The purpose of this study was to explore the sale of Pennsylvania wines through restaurants. The study examined the barriers and opportunities for sale of Pennsylvania wines through restaurants, and looked at the motivations and methods of two restaurants that sell an above average amount of Pennsylvania wine. In Phase 1, electronic questionnaires were sent to a census sample of Pennsylvania winery operators (N= 120). Participants were asked to complete a questionnaire that measured attitudes toward sales of wine through restaurants, and to provide demographic data about the wineries and winery operators. Phase 2 consisted of interviews with a cross-section of Pennsylvania winery operators (n = 8) to identify operators' perceptions of the barriers and opportunities toward sale of Pennsylvania wines through restaurants. Two case studies were conducted in Phase 3 to describe operational considerations of the sale of Pennsylvania wines at two types of restaurants.
Study results indicated Pennsylvania winery operators have a favorable attitude toward increasing sales of Pennsylvania wines through restaurants, but face perceived obstacles in doing so.
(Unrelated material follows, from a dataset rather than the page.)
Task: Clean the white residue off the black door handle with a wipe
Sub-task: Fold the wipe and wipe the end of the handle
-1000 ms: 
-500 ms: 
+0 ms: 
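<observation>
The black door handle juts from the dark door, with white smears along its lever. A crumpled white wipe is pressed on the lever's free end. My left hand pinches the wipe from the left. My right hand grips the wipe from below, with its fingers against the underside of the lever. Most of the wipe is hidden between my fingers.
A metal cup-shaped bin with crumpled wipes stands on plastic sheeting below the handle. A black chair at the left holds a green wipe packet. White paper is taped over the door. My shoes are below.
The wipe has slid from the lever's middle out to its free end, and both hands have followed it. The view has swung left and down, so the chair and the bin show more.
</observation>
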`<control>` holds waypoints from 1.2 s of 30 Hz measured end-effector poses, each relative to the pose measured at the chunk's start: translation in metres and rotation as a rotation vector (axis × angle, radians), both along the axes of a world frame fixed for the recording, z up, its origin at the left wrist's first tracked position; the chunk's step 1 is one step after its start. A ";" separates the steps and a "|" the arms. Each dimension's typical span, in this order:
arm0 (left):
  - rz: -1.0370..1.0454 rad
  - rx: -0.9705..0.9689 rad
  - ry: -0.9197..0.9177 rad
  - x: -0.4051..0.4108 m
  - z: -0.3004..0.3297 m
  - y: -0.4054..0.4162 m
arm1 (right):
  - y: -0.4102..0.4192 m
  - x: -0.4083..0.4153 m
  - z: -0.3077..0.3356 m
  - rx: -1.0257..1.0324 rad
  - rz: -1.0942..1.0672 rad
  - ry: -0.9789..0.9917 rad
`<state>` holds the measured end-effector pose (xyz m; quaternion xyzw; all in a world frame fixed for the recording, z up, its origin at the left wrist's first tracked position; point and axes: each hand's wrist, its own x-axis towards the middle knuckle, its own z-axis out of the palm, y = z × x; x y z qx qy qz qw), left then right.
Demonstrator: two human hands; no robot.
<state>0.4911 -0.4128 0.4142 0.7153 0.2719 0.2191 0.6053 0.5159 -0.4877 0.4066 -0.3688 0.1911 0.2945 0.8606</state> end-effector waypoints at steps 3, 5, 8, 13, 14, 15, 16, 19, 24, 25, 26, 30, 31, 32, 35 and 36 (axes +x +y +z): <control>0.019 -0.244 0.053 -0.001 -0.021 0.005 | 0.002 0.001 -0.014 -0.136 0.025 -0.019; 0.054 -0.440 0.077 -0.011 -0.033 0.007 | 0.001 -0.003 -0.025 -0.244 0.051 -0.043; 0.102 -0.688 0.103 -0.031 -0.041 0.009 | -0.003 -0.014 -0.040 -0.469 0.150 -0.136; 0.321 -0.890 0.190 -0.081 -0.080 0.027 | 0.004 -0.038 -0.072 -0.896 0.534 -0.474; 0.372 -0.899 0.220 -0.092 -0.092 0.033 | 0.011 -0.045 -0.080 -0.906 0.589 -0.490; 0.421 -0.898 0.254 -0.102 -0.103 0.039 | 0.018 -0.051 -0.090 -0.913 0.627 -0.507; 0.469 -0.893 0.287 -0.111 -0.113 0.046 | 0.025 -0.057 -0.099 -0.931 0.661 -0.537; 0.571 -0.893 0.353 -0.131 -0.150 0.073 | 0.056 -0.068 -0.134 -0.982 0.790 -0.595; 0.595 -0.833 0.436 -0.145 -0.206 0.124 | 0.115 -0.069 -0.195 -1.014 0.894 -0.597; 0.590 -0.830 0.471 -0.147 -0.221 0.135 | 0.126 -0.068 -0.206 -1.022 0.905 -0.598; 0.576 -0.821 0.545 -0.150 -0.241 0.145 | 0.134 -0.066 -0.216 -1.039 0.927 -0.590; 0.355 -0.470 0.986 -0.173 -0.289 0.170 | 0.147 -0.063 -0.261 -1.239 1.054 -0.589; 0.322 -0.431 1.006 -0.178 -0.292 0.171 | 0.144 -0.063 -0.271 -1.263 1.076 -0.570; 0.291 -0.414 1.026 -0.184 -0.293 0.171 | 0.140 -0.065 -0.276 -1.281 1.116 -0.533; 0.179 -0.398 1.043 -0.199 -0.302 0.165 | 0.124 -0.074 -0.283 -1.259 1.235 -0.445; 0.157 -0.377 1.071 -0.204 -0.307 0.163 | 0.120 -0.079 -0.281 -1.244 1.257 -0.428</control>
Statistical analyses showed attitudes were consistent regardless of winery size, location, age of winery operator, or number of years in business. Interviews in Phase 2 found that there is a perception from winery operators that the public views Pennsylvania as producing high quality sweet wines, but not the high quality dry wines most often associated with dining. Other obstacles identified included perceived insufficient state support in comparison with other state wine industries, disparity of opportunities for wineries based on size and location, and perceived inertia on the part of restaurants.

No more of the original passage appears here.